EXERCISE PROMPT: Find how many lines below mention "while". Nothing but the number is needed.

Records drawn from a dataset
BEGIN

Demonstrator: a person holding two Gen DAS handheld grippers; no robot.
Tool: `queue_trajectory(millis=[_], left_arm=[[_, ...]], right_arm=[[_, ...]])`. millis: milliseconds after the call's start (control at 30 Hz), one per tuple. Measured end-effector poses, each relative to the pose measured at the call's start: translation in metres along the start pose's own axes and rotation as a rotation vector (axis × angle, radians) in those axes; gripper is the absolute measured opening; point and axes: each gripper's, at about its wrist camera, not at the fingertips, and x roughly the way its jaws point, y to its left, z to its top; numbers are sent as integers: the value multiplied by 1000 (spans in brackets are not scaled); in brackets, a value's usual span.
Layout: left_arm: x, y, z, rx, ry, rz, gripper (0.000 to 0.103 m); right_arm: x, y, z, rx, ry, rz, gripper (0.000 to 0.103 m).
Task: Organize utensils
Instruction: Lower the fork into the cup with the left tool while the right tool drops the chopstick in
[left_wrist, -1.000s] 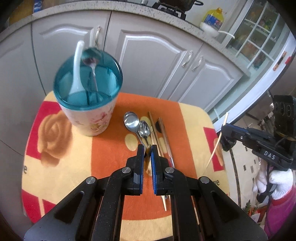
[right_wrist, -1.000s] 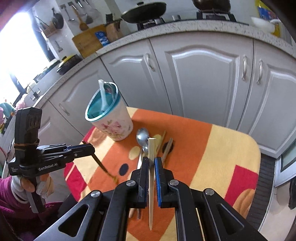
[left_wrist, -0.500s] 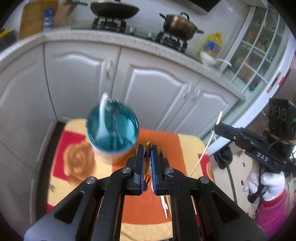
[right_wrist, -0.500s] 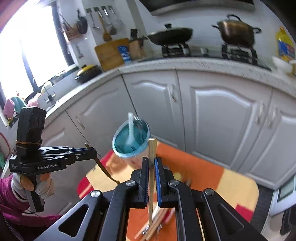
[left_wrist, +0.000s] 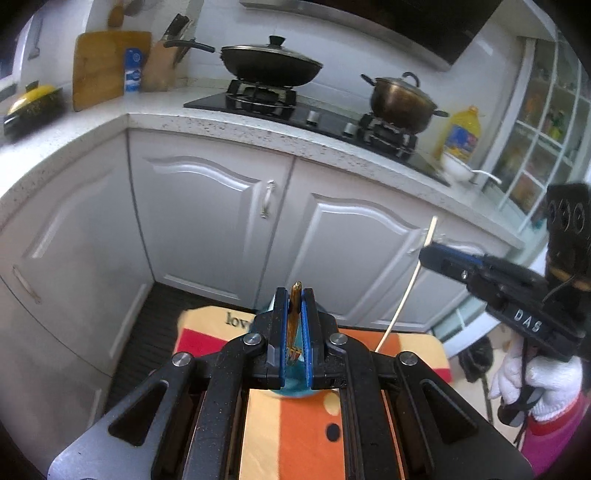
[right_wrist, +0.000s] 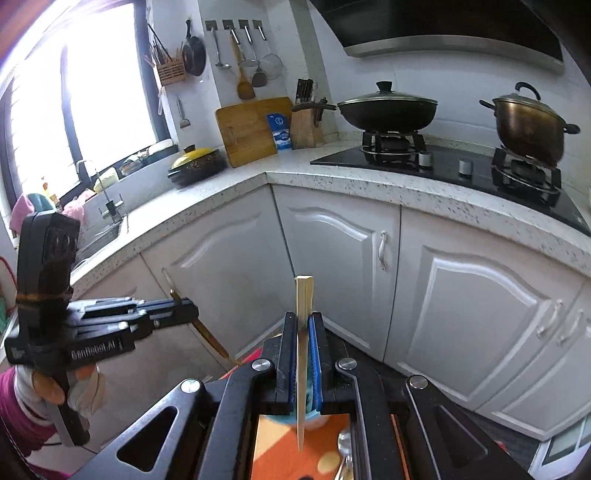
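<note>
My left gripper (left_wrist: 294, 295) is shut on a brown-handled fork (left_wrist: 294, 314) that stands upright between its blue pads, tines low. My right gripper (right_wrist: 303, 317) is shut on a pale bamboo chopstick (right_wrist: 303, 295), its square end up and its point hanging over the orange cloth (right_wrist: 280, 443). Each wrist view also catches the other tool: the right gripper (left_wrist: 428, 254) with its chopstick (left_wrist: 402, 299), the left gripper (right_wrist: 184, 308) with its fork (right_wrist: 210, 336). The teal cup (left_wrist: 295, 387) is mostly hidden behind the fingers. A spoon (right_wrist: 343, 441) lies on the cloth.
White cabinet doors (left_wrist: 207, 221) stand right behind the small table. Above them runs a speckled counter (right_wrist: 332, 181) with a hob, a black wok (right_wrist: 386, 110) and a metal pot (right_wrist: 528, 125). A person's gloved hands (left_wrist: 532, 384) hold both tools.
Both grippers have risen and tipped upward with the fork and chopstick still held. The cup and table have slid down behind the fingers, and the counter and hob have come into view.
</note>
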Motion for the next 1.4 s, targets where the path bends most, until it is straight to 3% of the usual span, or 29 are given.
queue_trajectory(millis=[333,800,1000,1067,1167,1267,1400], left_arm=[[58,13,-6,-11,97,35,5],[100,5,-24,5,164,60,5],[102,6,-23,-19,177,41,6],[100,6,-23,-25,175,37,6],[96,9,-24,-42,170,27,13],[92,11,-25,-64,170,16,22],[85,11,-26,-65,161,20,24]], right_arm=[[62,-11,9,-12,33,-25,6],[119,-25,-39,12,175,1,6],[123,-34,-50,66,207,30,6],[120,-36,-52,73,210,33,9],[113,-38,-54,77,211,31,27],[107,-37,-58,75,214,21,28],[99,-40,-65,95,219,17,28]])
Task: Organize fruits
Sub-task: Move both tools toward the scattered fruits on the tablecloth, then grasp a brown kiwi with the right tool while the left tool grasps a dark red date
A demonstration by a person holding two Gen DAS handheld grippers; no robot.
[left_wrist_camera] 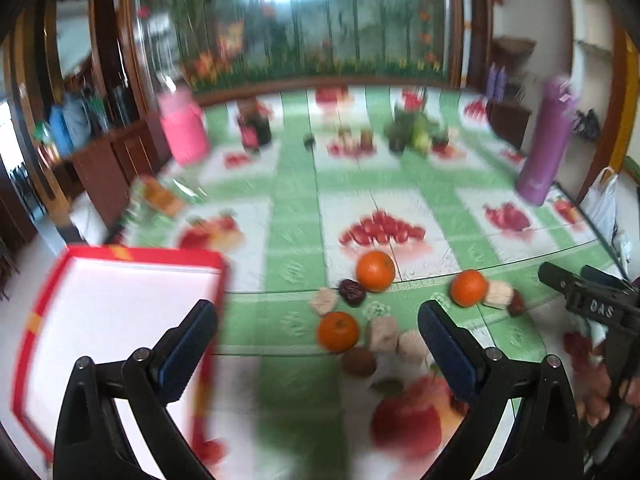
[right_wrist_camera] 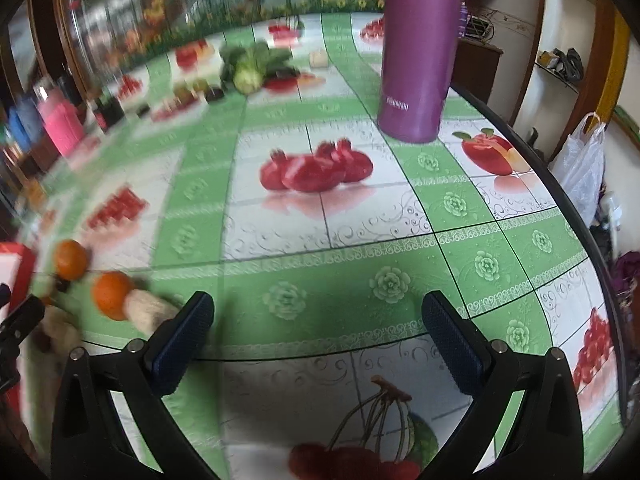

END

SOLUTION TO THE PROBLEM: 2